# Waffen- oder Rüstungsschmied?



## Ahijad (25. November 2008)

Der Titel sagt fast alles...
Ich hab mit meinen DK Schmied hochgeskillt und steh nun vor der Wahl zw. Waffen- und Rüstungsschmied....
Und jetzt würde ich gerne wissen was sich mehr lohnt^^
Ich tendiere ja eher zu Waffenschmied -> Schwertschmied, nur Rüstungschmied hat auch einen gewissen Reiz^^
Also, was soll ich nehmen? ( Skillung ist noch unklar, werd mal alles ausprobieren, im späteren Verlauf will ich aber eher ab und zu mal PvP oder Daylies machen... Also keine Raids, is ja nur ein Twink....)
Mfg und schon mal THX


----------



## hoti82 (26. November 2008)

naja rüstungschmied machste dir halt deine rüstungen selbst , so das du später eingentlich mehr raidtaugliches equip hast wenn du nur pvp machen magst und so ist waffen(schwert oder Axt) die bessere wahl, da du dir waffen mit hohem schaden herstellen kannst. nur finde ich schmied sau teuet besonders thorium sprengt gerade das Preis leistung verhältniss. mal ein bissel dran denken das das metall von leuten um 250 skill Schmiedekunst benutzt wird das kann sich doch keiner leisten 10 erz 90g oder 20 barren 110g leute aufwachen. lasst das metall im ah links liegen und farmt euch die mats sorry aber sonst ist schmied ein beruf in dem man locker 5000g verstecken kann bis man den über 300 hat. tststs

Aber wie gesagt rate ich dir eher zum waffenschmied im pvp zählt mehr der schaden als ein gute  Raid Equip


----------



## Arimar (29. November 2008)

mmmh.....ich bin zwar auch Schmied, ABER weder Waffen- noch Rüstungs-Schmied ! :-)

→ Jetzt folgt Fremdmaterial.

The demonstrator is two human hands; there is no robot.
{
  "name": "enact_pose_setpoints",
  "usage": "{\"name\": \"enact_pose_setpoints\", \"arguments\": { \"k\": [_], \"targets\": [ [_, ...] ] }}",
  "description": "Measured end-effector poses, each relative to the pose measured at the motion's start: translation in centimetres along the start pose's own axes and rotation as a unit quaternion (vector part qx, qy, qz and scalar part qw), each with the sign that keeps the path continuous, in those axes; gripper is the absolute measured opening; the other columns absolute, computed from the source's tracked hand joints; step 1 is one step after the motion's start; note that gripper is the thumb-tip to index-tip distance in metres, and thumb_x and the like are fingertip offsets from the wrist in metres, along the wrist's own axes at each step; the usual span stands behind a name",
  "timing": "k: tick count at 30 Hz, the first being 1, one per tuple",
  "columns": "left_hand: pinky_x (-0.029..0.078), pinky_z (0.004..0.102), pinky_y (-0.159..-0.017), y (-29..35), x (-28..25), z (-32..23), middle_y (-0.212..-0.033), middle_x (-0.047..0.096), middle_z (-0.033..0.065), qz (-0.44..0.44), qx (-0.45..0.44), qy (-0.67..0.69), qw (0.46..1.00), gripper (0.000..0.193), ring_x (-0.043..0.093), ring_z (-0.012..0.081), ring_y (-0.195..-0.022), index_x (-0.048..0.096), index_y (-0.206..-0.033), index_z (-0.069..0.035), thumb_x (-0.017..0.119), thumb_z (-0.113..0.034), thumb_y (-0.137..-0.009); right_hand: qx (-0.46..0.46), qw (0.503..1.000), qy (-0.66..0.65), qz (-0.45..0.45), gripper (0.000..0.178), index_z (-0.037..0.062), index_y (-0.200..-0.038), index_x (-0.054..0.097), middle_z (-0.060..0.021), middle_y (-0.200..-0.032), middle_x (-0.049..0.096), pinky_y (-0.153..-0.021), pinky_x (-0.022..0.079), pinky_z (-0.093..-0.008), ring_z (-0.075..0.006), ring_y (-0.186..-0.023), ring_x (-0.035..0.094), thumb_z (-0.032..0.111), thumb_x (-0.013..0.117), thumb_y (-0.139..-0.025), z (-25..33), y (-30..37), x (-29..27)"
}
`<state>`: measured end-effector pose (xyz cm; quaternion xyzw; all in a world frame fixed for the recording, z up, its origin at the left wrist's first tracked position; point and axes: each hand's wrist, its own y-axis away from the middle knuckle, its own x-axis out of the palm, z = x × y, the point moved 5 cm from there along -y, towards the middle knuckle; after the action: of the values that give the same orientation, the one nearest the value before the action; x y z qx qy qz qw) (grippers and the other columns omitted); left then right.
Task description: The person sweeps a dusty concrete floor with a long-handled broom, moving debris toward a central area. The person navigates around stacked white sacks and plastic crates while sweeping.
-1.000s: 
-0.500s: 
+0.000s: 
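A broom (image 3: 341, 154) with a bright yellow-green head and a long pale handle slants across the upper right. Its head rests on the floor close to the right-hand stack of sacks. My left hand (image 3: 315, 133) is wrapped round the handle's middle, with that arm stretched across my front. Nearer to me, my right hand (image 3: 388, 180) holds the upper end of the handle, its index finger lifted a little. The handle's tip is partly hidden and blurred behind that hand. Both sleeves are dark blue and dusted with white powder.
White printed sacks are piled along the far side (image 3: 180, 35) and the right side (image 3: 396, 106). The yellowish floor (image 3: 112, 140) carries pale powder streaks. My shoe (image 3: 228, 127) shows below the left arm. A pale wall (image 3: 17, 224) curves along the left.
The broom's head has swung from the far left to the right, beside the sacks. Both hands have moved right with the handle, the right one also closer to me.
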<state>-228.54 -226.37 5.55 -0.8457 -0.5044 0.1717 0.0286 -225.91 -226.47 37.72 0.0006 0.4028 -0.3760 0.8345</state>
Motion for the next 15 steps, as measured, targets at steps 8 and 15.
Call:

Das war mir alles zu teuer zu erlernen bzw. der Materialaufwand ist heftig....ich habe nix gemacht, sondern habe in Gatgetzan gelernt, wie man die IMPERIALE RÜSTUNG herstellt. Die kann mann machen ohne sich zu entscheiden ob WS oder RS.
Die Imperiale Plattenrüstung konnte ich dann auch "gut" im AH verkaufen ! vor allem den Helm !^^

Mittlerweile bin ich auf Skill 425 und kann LILA herstellen......................nehmt euch Zeit zum farmen, dabei gibts ja auch EP`s und der Waffenskill läßt sich auch wunderbar erhöhen^^

Gruß


----------